Start with genes-leukemia.csv dataset used in assignment 2. (See Dataset directory).
As a predictor use field TREATMENT_RESPONSE, which has values Success, Failure or "?" (missing)
Step 1. Examine the records where TREATMENT_RESPONSE is non-missing.
Q1: How many such records are there?
Q2: Can you describe these records using other sample fields (e.g. Year from XXXX to YYYY , or Gender = X, etc)
Q3: Why is it not correct to build predictive models for TREATMENT_RESPONSE using records where it is missing?
Step 2. Select only the records with non-missing TREATMENT_RESPONSE. Keep SNUM (sample number) but remove sample fields that are all the same or missing.
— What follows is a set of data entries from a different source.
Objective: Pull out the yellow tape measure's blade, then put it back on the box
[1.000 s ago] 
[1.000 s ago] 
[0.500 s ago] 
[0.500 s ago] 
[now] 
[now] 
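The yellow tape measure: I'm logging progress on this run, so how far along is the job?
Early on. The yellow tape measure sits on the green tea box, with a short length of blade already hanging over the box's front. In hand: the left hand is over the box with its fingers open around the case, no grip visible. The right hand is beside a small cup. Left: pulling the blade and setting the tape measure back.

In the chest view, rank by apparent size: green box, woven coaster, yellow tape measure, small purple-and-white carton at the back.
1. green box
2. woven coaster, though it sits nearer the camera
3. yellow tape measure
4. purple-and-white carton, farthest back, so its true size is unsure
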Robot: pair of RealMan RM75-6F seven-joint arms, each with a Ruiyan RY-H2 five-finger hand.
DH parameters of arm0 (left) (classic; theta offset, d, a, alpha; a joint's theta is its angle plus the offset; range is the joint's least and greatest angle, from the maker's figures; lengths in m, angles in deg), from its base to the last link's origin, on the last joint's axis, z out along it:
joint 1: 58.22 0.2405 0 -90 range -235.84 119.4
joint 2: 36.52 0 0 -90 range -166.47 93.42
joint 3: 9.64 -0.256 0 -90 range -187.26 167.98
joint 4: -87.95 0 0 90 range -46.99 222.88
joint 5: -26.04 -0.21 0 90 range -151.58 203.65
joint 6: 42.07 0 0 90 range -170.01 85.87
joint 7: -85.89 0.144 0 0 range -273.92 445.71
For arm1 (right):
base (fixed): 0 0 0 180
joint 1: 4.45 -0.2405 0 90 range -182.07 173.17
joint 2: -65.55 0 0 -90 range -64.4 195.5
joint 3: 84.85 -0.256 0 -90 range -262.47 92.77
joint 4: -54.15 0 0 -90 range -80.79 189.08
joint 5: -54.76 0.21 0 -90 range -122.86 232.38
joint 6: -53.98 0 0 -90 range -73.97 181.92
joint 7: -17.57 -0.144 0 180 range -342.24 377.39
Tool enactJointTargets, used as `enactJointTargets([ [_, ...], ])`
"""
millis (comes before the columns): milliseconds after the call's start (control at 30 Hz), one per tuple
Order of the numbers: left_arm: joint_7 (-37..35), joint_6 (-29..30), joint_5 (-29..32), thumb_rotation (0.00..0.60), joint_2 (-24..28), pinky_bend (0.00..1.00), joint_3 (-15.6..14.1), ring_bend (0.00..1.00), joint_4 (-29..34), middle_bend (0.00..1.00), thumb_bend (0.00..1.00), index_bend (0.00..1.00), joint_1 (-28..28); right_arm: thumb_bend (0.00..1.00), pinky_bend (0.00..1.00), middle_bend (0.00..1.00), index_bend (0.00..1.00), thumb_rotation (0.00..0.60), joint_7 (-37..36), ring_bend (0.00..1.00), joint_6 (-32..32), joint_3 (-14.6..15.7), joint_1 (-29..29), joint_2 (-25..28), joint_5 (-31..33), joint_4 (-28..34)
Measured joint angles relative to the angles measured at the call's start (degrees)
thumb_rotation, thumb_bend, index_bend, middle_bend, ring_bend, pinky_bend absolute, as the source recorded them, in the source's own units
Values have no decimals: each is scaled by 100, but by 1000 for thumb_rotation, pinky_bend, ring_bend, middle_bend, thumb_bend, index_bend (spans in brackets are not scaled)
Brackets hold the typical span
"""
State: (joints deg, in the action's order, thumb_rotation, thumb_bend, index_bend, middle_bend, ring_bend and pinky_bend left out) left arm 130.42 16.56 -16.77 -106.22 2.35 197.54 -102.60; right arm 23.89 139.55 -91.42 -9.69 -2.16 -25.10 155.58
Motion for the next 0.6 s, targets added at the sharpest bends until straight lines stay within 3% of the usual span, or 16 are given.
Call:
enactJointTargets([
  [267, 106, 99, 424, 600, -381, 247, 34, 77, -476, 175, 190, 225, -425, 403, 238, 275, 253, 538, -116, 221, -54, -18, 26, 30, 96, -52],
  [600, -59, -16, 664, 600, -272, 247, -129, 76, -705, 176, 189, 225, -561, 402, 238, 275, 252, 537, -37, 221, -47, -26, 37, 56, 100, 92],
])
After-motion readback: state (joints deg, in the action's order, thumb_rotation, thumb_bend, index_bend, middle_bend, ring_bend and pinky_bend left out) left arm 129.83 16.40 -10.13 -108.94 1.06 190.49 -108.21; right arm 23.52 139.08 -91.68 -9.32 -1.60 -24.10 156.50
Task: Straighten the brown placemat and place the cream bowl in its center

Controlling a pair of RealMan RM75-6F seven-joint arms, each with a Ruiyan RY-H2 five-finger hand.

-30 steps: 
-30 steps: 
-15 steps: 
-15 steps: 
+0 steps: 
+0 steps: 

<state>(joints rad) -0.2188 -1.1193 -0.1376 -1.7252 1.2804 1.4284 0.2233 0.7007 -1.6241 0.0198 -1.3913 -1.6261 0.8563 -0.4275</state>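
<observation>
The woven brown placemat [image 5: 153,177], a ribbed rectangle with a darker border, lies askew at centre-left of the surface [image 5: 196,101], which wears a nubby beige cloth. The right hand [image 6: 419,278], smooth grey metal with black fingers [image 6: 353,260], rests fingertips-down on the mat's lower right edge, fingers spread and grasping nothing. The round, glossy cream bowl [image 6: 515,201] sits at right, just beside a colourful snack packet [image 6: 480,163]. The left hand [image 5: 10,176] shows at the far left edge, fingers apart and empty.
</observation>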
Call the reduced dataset genes-reduced.csv
Q4: Which sample fields you should keep?
Step 3. Build a CART Model using leave-one-out cross validation.
Q5: what tree do you get? and what is the expected error rate?
Q6: what are the important variables and their relative importance, according to CART?
Q7: Remove the top predictor -- and re-run the CART -- what do you get?
Step 4: Extra credit (10%):
Use Google to search the web for the name of top gene that predicts the outcome and briefly report relevant information that you find.
Step 5: Randomization test
Randomize the TREATMENT_RESPONSE variable 10 times and re-run the CART for each randomized class.
Q8: Report the trees and error rates you get.
Q9: Based on the results in Q8, do you think the tree that you found with the original data is significant?